Wenn ein Kreditantrag abgelehnt wird, werden meist keine Gründe angegeben. Ein häufiger Ablehnungsgrund ist die Auskunft durch die Schufa.
Die Schufa ist ein Verein der Kreditgeber, wurde 1927 in Berlin gegründet und bedeutet „Schutzgemeinschaft für allgemeine Kreditsicherung“. Geschützt werden an erster Stelle die Kreditgeber (vor kreditunwürdigen Kreditnehmer), aber auch die Kreditnehmer (vor Überschuldung). Die Schufa sammelt Personendaten, die von den Kreditinstituten, aber auch von Amtsgerichten geliefert werden. Zum Teil werden die Daten von den Personen selbst zur Verfügung gestellt, wenn diese alltägliche Vorgänge wie Girokontoeröffnung, Kreditkartenantrag, Handykauf o. ä. vornehmen. Gespeichert werden persönliche Daten wie Name, Geburtsdatum oder Adresse.

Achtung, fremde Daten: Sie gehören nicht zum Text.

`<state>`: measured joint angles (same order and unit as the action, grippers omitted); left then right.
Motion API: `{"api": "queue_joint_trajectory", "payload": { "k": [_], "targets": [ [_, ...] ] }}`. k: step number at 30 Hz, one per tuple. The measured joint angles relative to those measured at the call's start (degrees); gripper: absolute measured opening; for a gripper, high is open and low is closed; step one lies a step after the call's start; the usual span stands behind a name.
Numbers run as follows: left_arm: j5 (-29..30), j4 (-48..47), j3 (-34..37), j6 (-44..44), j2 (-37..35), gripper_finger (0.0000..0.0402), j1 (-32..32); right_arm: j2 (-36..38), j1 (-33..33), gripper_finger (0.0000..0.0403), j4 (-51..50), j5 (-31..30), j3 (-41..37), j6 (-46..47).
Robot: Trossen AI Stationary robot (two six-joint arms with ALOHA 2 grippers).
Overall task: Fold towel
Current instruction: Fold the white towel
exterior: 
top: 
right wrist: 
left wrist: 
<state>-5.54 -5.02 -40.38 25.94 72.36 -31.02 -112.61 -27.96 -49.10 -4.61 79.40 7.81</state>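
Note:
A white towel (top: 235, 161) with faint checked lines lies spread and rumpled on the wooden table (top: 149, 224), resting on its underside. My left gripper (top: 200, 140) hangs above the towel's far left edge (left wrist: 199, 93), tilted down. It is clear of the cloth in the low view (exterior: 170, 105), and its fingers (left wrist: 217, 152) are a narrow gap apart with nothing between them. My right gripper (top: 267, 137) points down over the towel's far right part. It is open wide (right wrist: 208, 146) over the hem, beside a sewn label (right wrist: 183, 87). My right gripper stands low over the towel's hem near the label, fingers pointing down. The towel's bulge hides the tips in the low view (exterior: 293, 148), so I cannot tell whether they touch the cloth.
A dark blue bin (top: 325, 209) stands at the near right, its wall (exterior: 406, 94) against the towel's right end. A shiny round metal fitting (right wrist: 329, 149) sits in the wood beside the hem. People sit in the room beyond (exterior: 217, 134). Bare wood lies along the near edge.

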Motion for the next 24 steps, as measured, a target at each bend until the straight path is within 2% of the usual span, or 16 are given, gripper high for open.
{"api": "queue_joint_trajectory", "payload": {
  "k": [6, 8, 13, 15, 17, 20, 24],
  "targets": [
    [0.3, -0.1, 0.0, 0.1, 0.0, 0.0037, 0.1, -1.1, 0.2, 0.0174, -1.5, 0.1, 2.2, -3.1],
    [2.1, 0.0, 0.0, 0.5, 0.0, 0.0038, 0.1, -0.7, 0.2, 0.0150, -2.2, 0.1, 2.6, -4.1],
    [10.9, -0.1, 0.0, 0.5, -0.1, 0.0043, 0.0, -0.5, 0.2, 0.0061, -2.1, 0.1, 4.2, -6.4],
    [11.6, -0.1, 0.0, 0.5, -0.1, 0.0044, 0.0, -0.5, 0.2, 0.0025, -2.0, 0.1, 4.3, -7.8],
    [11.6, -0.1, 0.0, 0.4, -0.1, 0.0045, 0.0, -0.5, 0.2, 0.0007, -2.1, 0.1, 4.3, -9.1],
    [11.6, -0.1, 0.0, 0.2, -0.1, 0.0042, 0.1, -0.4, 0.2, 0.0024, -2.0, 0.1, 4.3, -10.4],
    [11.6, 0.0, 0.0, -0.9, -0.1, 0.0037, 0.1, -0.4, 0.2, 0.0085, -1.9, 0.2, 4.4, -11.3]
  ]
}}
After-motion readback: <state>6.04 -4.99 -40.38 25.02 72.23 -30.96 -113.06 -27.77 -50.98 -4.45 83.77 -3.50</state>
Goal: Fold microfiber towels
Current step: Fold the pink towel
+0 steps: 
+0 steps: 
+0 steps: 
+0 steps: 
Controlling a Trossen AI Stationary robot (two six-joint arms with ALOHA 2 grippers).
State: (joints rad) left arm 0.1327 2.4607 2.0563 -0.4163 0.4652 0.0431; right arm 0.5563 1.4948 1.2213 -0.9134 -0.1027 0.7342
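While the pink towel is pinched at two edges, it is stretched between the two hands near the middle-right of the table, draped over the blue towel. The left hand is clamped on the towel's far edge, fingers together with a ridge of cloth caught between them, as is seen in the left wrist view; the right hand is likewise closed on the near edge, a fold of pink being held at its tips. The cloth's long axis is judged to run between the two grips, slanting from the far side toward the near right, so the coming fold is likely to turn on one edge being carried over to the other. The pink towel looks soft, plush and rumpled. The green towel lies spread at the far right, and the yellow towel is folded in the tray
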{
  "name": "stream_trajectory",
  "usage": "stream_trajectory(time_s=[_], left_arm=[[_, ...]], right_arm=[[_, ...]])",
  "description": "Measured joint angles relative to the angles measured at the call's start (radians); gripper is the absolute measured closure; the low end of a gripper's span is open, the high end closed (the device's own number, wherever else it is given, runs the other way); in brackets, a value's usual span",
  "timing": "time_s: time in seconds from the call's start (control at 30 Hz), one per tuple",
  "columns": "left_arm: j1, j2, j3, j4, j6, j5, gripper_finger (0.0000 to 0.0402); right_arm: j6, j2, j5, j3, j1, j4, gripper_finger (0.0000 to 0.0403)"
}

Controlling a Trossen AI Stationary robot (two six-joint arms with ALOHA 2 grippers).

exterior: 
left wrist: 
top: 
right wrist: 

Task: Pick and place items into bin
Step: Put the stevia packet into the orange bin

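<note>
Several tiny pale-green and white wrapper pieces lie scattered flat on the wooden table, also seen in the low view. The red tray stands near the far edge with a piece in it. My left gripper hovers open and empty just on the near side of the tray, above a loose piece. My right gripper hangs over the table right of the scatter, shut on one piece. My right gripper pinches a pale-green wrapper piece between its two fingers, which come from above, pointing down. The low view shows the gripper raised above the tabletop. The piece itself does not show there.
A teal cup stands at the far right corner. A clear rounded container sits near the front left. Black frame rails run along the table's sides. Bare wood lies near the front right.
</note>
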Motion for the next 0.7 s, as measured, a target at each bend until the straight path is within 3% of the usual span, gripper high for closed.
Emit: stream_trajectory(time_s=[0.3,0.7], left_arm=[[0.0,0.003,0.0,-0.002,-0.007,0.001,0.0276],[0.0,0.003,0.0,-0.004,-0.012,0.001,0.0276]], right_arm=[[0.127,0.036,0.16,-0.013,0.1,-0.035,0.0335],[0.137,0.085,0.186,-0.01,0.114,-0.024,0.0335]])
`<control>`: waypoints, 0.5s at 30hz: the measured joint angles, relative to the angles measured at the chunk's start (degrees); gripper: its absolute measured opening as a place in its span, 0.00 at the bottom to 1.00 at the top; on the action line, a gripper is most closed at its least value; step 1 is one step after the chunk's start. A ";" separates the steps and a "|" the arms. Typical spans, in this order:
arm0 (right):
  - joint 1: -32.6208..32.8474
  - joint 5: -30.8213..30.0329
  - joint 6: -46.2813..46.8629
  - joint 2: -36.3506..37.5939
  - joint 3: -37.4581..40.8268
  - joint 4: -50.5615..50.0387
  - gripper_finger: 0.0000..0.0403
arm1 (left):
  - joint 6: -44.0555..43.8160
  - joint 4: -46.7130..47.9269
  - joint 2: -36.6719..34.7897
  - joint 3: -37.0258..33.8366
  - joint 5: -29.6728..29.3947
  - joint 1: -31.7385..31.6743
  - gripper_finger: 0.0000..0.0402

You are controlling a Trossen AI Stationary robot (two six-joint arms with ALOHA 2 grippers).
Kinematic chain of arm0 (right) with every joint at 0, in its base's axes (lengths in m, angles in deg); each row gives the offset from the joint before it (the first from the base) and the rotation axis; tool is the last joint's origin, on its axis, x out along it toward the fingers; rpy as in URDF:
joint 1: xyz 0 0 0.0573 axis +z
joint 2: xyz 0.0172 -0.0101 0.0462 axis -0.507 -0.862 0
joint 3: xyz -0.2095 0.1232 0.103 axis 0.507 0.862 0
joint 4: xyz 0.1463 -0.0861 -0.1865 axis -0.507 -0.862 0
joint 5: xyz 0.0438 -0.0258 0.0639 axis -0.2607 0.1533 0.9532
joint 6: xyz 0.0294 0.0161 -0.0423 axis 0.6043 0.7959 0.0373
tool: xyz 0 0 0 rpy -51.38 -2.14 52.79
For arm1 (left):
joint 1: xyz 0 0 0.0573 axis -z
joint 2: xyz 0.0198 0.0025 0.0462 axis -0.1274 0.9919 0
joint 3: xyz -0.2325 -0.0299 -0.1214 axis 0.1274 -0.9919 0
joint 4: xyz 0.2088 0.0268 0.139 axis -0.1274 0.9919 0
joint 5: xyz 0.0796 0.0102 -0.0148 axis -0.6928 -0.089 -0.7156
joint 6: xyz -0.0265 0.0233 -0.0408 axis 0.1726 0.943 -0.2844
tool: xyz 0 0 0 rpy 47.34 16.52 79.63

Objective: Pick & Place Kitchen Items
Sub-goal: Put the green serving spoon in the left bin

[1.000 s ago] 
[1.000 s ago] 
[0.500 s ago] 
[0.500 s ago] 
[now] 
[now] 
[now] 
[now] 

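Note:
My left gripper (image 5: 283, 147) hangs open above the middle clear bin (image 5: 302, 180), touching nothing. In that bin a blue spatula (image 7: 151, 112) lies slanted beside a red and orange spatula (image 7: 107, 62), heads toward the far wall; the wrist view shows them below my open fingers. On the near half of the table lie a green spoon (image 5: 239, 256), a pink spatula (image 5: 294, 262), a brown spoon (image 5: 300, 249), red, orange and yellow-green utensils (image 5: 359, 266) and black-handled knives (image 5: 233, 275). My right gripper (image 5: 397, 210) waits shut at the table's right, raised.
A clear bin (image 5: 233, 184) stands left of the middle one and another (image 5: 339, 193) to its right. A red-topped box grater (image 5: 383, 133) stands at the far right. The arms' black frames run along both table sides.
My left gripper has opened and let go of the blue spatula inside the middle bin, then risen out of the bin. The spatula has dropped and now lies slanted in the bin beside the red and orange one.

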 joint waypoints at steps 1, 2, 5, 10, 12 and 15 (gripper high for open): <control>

Gefürchtet ist die Schufa, weil sie Negativmerkmale erfasst, also Daten über negatives Verhalten. Negativmerkmale entstehen, wenn ihr Zahlungen nicht regelmäßig leistet oder Mahnungen nicht berücksichtigt.
Beim Abschluss eines Kreditvertrages bekommt jeder Kreditnehmer einen Eintrag in der Schufa. Wer dieses von vornherein vermeiden möchte, muss einen Kredit ohne Schufa beantragen. Bei dem Kredit ohne Schufa handelt es sich um einen Auslandskredit, der unter bestimmen Bedingungen dem Antragsteller gewährt wird, z. B. bei einer vorgegebenen Mindestbeschäftigungsdauer von einem Jahr.
Ein Kredit ohne Schufa wird bar per Post ausgezahlt, oder per Überweisung auf das Girokonto des Kreditnehmers gewährt.